• [Task objective] Write out the entire listing below exactly as it appears, minus any pictures.

• [Data segment]

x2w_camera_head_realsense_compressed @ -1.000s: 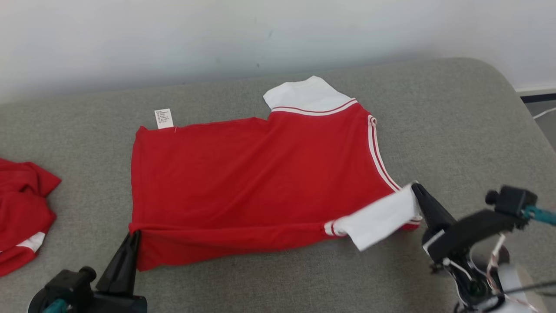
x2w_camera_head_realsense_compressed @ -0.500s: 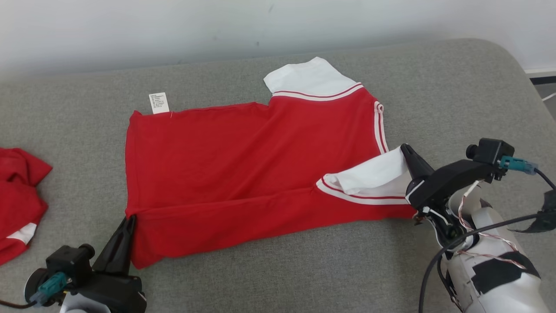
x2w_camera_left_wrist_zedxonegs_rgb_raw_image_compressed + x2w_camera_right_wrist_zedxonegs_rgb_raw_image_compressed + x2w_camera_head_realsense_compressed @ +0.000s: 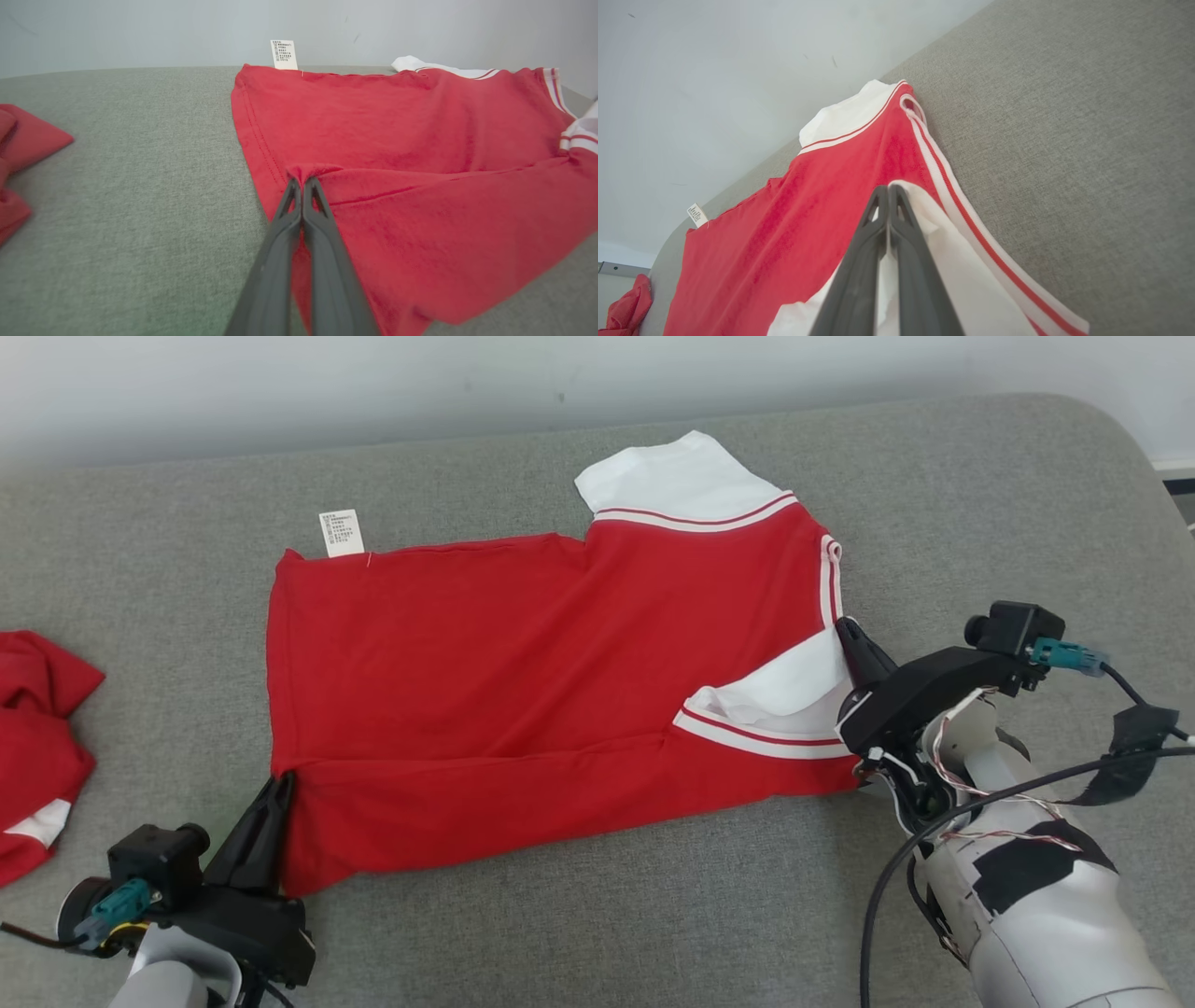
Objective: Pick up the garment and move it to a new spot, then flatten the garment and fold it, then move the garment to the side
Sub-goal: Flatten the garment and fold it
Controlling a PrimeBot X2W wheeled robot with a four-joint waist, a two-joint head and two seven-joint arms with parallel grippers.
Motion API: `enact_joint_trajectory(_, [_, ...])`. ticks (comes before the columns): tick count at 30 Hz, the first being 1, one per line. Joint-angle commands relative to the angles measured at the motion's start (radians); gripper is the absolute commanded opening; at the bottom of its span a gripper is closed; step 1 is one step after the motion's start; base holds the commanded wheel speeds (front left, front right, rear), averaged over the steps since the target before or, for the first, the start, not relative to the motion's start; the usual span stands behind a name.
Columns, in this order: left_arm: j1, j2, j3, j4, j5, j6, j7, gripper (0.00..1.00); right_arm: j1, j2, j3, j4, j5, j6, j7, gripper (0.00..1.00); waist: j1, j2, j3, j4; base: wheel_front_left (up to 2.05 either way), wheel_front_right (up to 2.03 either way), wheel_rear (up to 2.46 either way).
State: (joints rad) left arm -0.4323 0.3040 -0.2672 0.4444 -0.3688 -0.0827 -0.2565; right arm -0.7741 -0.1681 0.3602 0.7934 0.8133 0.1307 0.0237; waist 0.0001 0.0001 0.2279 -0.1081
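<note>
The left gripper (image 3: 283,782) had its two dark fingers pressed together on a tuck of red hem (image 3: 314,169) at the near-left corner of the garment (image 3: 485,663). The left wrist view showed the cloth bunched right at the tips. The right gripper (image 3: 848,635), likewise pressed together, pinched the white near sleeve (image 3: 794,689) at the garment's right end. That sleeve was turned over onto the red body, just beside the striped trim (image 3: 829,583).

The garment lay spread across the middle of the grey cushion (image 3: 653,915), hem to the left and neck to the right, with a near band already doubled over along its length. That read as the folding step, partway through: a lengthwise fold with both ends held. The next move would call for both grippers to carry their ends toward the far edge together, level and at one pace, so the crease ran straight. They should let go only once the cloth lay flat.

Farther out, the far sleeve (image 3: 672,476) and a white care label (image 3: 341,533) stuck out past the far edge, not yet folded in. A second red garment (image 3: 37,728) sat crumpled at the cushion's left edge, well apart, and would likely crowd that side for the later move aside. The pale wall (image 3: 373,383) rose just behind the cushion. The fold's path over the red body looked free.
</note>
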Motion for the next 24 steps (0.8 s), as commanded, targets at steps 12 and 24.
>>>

• [Answer]
x2w_camera_head_realsense_compressed @ -1.000s: 
x2w_camera_head_realsense_compressed @ -0.500s: 
x2w_camera_left_wrist_zedxonegs_rgb_raw_image_compressed + x2w_camera_right_wrist_zedxonegs_rgb_raw_image_compressed + x2w_camera_head_realsense_compressed @ +0.000s: 
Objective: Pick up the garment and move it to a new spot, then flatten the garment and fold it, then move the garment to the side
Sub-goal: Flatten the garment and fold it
Controlling a PrimeBot X2W wheeled robot with a four-joint waist, a two-joint head and two seven-joint arms with parallel grippers.
Motion API: `enact_joint_trajectory(_, [_, ...])`. ticks (comes before the columns): tick count at 30 Hz, the first being 1, one per line. Joint-angle commands relative to the angles measured at the motion's start (radians); gripper is the absolute commanded opening; at the bottom of its span a gripper is closed; step 1 is one step after the motion's start; base holds the commanded wheel speeds (front left, front right, rear), averaged over the steps since the target before or, for the first, the start, not relative to the motion's start; the usual span stands behind a name.
Columns, in this order: left_arm: j1, j2, j3, j4, j5, j6, j7, gripper (0.00..1.00); right_arm: j1, j2, j3, j4, j5, j6, j7, gripper (0.00..1.00); waist: j1, j2, j3, j4; base: wheel_front_left (up to 2.05 either way), wheel_front_right (up to 2.03 either way), wheel_rear (up to 2.46 either way).
State: (joints rad) left arm -0.4323 0.3040 -0.2672 0.4444 -0.3688 -0.0827 -0.2565; right arm -0.7741 -0.1681 0.3602 0.7934 0.8133 0.1307 0.0237; waist 0.0001 0.0001 0.2279 -0.1081
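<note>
The left gripper (image 3: 283,782) had its two dark fingers pressed together on a tuck of red hem (image 3: 314,169) at the near-left corner of the garment (image 3: 485,663). The left wrist view showed the cloth bunched right at the tips. The right gripper (image 3: 848,635), likewise pressed together, pinched the white near sleeve (image 3: 794,689) at the garment's right end. That sleeve was turned over onto the red body, just beside the striped trim (image 3: 829,583).

The garment lay spread across the middle of the grey cushion (image 3: 653,915), hem to the left and neck to the right, with a near band already doubled over along its length. That read as the folding step, partway through: a lengthwise fold with both ends held. The next move would call for both grippers to carry their ends toward the far edge together, level and at one pace, so the crease ran straight. They should let go only once the cloth lay flat.

Farther out, the far sleeve (image 3: 672,476) and a white care label (image 3: 341,533) stuck out past the far edge, not yet folded in. A second red garment (image 3: 37,728) sat crumpled at the cushion's left edge, well apart, and would likely crowd that side for the later move aside. The pale wall (image 3: 373,383) rose just behind the cushion. The fold's path over the red body looked free.
</note>
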Motion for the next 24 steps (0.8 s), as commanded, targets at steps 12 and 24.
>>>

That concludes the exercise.